Collection entries:
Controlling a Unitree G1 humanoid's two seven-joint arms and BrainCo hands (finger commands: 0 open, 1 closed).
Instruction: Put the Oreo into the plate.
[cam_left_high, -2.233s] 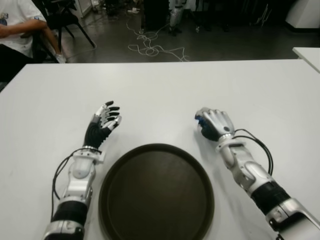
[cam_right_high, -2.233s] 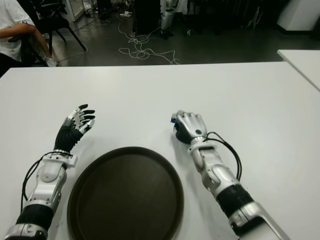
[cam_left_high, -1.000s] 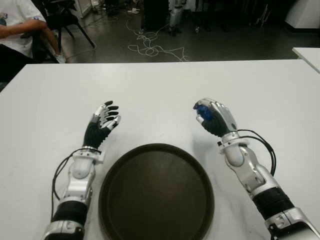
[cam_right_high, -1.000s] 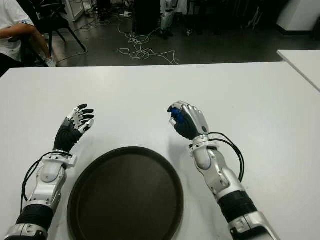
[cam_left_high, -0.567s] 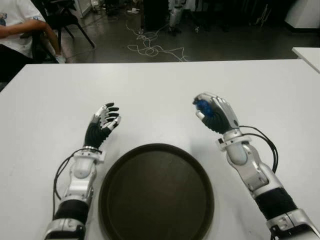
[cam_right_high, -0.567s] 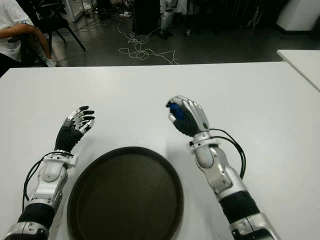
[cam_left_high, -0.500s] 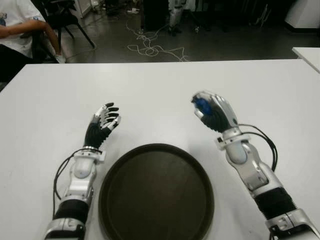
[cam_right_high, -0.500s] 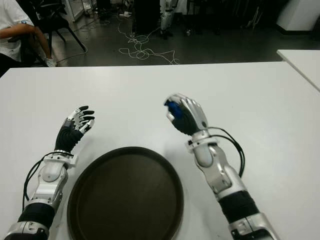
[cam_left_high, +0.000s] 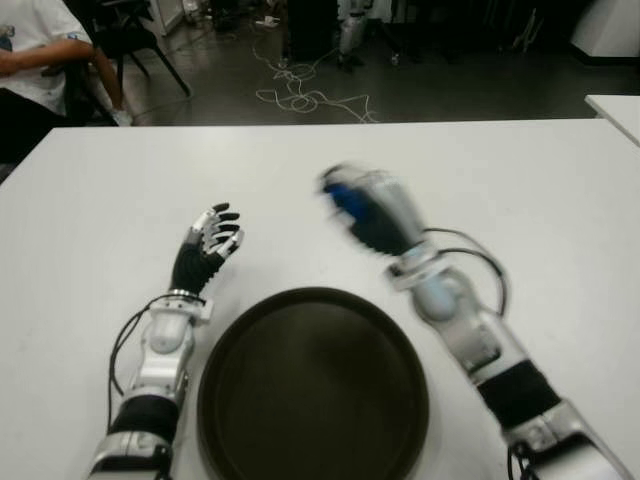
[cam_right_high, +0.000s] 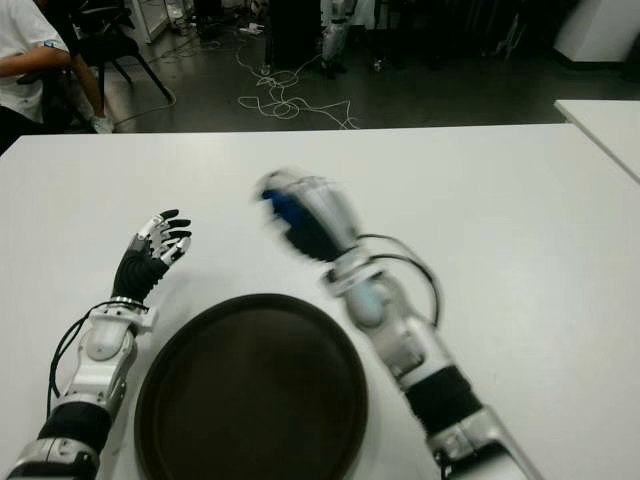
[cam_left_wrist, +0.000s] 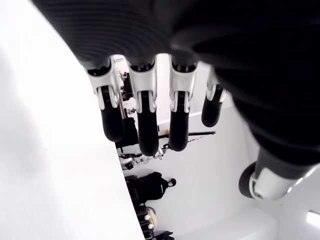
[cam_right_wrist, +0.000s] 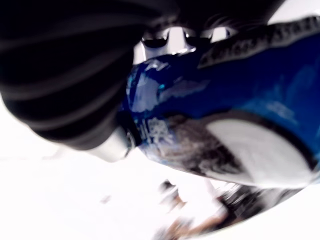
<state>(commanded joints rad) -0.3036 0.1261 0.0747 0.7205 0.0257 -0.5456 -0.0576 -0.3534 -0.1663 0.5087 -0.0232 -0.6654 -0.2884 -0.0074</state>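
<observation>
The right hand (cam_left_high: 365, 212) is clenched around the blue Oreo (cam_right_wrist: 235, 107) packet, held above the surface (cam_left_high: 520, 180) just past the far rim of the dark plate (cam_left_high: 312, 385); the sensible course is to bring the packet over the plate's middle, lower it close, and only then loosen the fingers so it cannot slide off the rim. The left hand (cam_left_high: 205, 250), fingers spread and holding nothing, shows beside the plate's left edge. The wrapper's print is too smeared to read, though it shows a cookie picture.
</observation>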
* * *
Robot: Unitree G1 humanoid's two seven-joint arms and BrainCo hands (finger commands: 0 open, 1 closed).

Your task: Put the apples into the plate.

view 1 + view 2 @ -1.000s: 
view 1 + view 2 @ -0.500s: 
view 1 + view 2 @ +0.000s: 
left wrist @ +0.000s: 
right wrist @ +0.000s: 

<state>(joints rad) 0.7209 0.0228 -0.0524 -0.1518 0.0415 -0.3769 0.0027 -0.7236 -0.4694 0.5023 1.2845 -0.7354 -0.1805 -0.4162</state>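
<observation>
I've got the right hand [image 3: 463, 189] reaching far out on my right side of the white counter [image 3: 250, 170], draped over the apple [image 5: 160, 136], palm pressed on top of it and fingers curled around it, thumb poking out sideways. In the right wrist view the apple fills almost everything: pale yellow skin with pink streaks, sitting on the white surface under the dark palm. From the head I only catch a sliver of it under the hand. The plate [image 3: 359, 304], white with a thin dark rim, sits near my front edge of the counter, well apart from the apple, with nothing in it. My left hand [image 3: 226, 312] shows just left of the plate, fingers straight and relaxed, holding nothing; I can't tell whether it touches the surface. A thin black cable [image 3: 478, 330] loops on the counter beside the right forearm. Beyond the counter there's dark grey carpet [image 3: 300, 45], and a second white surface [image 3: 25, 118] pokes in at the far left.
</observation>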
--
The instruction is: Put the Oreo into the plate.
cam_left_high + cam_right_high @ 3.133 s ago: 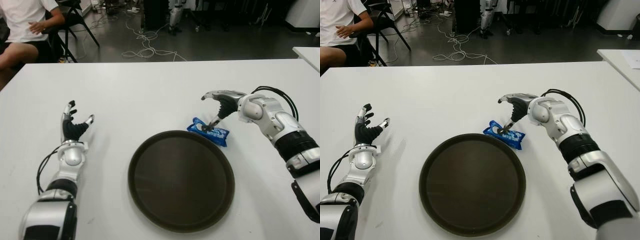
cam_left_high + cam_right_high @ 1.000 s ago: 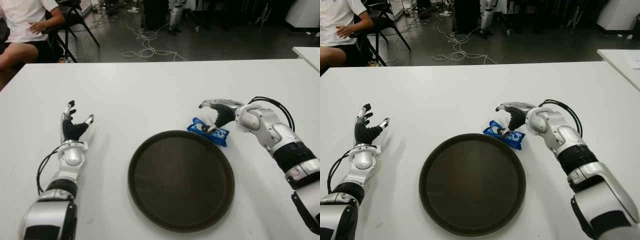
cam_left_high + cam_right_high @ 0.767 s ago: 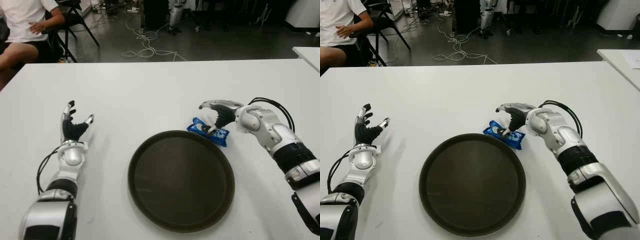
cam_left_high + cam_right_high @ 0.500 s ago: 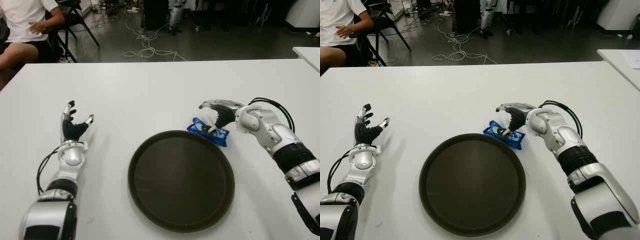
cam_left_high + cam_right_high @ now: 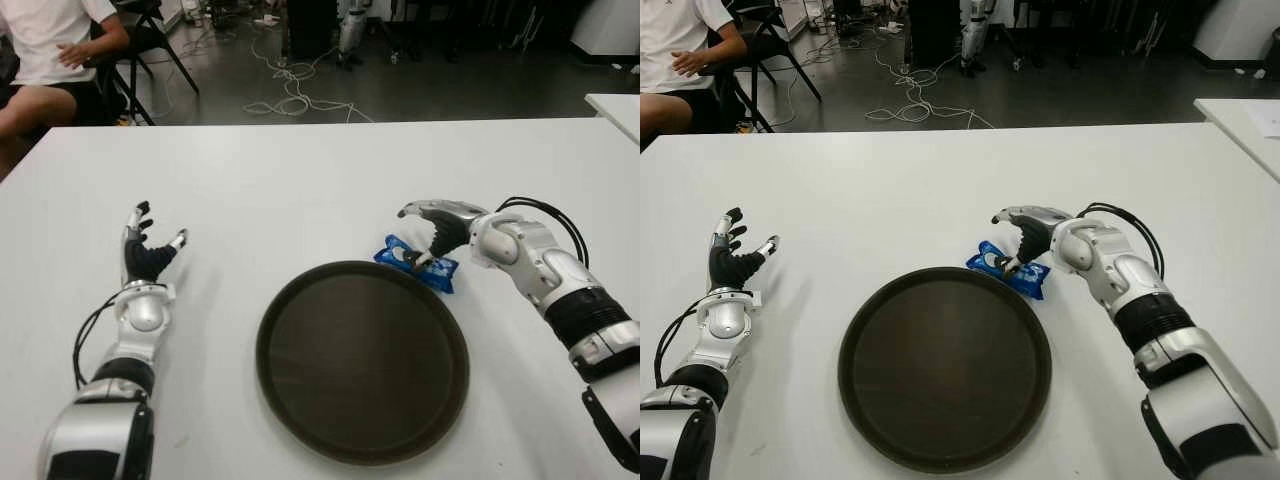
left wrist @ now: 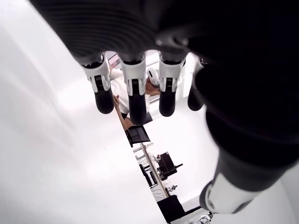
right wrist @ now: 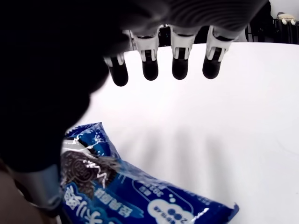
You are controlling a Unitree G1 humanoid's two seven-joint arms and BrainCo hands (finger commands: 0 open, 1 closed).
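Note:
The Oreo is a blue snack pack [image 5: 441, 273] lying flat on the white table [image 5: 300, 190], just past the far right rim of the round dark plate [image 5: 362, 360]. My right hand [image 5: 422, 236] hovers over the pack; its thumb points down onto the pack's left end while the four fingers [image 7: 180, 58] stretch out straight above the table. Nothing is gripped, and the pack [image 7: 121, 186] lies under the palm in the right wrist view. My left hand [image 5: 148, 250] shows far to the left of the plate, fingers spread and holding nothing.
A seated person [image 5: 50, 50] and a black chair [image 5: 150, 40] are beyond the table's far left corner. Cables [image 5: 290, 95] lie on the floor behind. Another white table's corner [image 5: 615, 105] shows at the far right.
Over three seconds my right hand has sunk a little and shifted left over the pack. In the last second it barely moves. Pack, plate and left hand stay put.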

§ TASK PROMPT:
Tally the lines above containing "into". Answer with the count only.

§ YOUR SOLUTION:
3